La Fe de la Mujer Cananea: Oración Perseverante

Imagen del Devocional
"Mateo 15:21-28 (Reina-Valera 1960):
21 Saliendo Jesús de allí, se fue a la región de Tiro y de Sidón.
22 Y he aquí una mujer cananea que había salido de aquella región clamaba, diciéndole: Señor, Hijo de David, ten misericordia de mí; mi hija es gravemente atormentada por un demonio.
23 Pero Jesús no le respondió palabra. Entonces acercándose sus discípulos, le rogaron, diciendo: Despídela, pues da voces tras nosotros.
24 Él respondió y dijo: No soy enviado sino a las ovejas perdidas de la casa de Israel.
25 Entonces ella vino y se postró ante él, diciendo: Señor, socórreme.
26 Respondiendo él, dijo: No está bien tomar el pan de los hijos, y echarlo a los perrillos.
27 Y ella dijo: Sí, Señor; pero aun los perrillos comen de las migajas que caen de la mesa de sus señores.
28 Entonces respondiendo Jesús, dijo: Oh mujer, grande es tu fe; hágase contigo como quieres. Y su hija fue sanada desde aquella hora.""
— Mateo 15:21-28
Hay oraciones que Dios responde de inmediato, y hay oraciones que parecen chocar contra el silencio. La mujer cananea conocía bien ese silencio. Su hija estaba atormentada por un demonio, y cuando clamó a Jesús, el texto dice que "él no le respondió palabra" (Mateo 15:23). Los discípulos, incómodos, pidieron que la despidieran. Incluso Jesús pareció ponerle límites: "No soy enviado sino a las ovejas perdidas de la casa de Israel" (v. 24).

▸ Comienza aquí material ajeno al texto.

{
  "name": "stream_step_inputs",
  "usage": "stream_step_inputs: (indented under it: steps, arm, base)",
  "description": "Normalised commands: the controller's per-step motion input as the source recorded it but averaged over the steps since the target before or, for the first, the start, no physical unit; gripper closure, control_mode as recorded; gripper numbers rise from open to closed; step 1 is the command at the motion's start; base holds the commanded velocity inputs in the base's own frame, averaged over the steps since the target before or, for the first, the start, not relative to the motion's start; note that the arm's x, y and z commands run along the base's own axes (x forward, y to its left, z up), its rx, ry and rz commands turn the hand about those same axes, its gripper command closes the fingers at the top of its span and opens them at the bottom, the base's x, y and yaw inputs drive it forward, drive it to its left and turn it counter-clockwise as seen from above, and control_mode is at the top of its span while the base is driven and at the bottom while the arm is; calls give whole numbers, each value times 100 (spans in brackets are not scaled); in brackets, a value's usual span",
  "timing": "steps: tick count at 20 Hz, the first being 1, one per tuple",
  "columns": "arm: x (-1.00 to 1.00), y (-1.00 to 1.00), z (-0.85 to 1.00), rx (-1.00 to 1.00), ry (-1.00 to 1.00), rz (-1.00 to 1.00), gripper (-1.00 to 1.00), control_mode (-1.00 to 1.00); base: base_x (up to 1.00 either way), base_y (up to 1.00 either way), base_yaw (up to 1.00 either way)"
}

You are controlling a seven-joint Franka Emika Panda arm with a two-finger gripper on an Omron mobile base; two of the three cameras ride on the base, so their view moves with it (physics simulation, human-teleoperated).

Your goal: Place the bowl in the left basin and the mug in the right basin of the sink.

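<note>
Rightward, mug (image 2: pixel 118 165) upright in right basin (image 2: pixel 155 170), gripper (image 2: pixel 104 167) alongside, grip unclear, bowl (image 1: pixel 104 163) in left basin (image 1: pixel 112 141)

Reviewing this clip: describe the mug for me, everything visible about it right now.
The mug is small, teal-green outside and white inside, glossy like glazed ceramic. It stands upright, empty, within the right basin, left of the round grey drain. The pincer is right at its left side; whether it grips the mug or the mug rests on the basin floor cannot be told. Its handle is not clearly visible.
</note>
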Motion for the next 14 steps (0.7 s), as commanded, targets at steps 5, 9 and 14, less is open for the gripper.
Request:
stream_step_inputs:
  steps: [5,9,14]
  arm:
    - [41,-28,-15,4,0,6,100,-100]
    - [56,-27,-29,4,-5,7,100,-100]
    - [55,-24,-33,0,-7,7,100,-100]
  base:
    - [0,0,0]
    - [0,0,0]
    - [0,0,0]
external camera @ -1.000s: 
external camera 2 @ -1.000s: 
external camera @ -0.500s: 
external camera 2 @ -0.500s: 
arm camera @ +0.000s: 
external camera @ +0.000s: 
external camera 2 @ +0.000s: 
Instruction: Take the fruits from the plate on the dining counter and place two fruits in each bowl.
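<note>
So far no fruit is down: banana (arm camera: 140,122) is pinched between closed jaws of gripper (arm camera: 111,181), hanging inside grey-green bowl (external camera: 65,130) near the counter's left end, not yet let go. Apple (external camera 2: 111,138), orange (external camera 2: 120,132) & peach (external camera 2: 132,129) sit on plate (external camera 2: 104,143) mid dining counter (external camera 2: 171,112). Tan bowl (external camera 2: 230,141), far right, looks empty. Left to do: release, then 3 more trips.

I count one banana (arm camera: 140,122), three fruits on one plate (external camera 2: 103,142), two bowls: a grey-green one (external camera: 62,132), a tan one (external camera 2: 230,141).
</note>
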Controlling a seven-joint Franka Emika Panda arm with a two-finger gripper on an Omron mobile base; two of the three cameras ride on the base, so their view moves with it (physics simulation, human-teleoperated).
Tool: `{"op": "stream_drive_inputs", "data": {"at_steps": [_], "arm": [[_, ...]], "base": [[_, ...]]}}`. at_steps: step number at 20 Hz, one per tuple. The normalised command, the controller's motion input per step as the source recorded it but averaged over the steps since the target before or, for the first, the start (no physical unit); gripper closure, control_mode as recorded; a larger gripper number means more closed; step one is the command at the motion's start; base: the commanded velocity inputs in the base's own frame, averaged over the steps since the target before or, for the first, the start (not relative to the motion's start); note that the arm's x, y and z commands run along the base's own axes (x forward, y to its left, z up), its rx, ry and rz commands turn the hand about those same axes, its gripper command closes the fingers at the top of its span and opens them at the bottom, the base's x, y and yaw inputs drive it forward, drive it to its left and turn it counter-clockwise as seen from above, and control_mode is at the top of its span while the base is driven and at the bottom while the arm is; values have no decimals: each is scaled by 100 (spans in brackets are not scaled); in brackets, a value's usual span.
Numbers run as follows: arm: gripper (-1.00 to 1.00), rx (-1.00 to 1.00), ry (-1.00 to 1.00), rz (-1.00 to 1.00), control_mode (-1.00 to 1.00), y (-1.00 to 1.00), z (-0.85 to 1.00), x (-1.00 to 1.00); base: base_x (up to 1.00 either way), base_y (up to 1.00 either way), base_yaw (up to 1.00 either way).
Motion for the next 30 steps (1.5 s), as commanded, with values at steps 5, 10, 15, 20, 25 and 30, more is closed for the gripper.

Cualquier otra persona se habría rendido ahí. Pero ella no vino buscando una teología perfecta ni un trato justo; vino buscando misericordia para su hija. Por eso, cuando Jesús le respondió con una imagen aparentemente dura —"No está bien tomar el pan de los hijos, y echarlo a los perrillos" (v. 26)—, ella no se ofendió ni se marchó. Respondió con una humildad audaz: "Sí, Señor; pero aun los perrillos comen de las migajas que caen de la mesa de sus señores" (v. 27).
Esa respuesta no nació de la desesperación, sino de una fe que había decidido no soltar la promesa de Dios aunque todo pareciera decirle que no. Y Jesús mismo lo reconoce: "Oh mujer, grande es tu fe; hágase contigo como quieres" (v. 28). Su hija fue sanada en esa misma hora.
Esta mujer nos enseña que la persistencia en la oración no es terquedad; es convicción. Es negarse a medir el corazón de Dios por su silencio momentáneo. Muchas veces dejamos de orar justo antes del milagro, interpretando el silencio de Dios como un no, cuando en realidad es una invitación a insistir con fe.
Reflexión final: ¿Qué oración has dejado de elevar porque el cielo parecía callado? La fe cananea no negocia con la duda: persiste, se humilla y cree.